▶ _EXERCISE_
Each line of the data is to be output verbatim, with the images removed.

▶ _PROVIDED MATERIAL_
/---

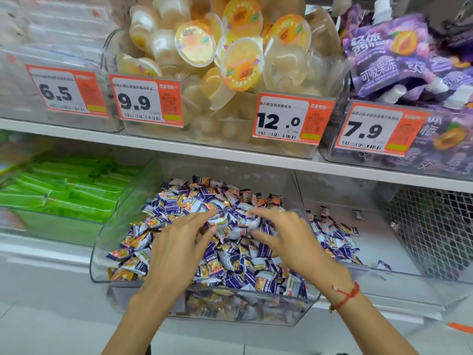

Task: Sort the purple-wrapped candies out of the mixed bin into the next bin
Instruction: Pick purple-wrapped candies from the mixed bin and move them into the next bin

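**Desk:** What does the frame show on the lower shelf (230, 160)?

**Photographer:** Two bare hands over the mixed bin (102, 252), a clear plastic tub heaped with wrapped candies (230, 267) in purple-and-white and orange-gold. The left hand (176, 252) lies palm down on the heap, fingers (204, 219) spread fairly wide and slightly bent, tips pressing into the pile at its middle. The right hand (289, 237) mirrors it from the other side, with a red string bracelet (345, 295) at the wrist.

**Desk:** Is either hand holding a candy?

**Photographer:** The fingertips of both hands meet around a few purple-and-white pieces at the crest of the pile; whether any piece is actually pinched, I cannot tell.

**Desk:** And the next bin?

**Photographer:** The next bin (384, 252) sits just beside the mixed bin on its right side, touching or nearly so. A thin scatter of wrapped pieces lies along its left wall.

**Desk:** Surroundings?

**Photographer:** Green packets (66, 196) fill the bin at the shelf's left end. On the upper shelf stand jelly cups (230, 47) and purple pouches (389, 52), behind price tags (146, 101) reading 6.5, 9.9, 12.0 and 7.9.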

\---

▶ _THE COMPLETED TASK_
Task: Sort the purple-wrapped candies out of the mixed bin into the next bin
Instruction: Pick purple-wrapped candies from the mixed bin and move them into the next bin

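**Desk:** What does the frame show on the lower shelf (230, 160)?

**Photographer:** Two bare hands over the mixed bin (102, 252), a clear plastic tub heaped with wrapped candies (230, 267) in purple-and-white and orange-gold. The left hand (176, 252) lies palm down on the heap, fingers (204, 219) spread fairly wide and slightly bent, tips pressing into the pile at its middle. The right hand (289, 237) mirrors it from the other side, with a red string bracelet (345, 295) at the wrist.

**Desk:** Is either hand holding a candy?

**Photographer:** The fingertips of both hands meet around a few purple-and-white pieces at the crest of the pile; whether any piece is actually pinched, I cannot tell.

**Desk:** And the next bin?

**Photographer:** The next bin (384, 252) sits just beside the mixed bin on its right side, touching or nearly so. A thin scatter of wrapped pieces lies along its left wall.

**Desk:** Surroundings?

**Photographer:** Green packets (66, 196) fill the bin at the shelf's left end. On the upper shelf stand jelly cups (230, 47) and purple pouches (389, 52), behind price tags (146, 101) reading 6.5, 9.9, 12.0 and 7.9.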

There is no more to this exercise.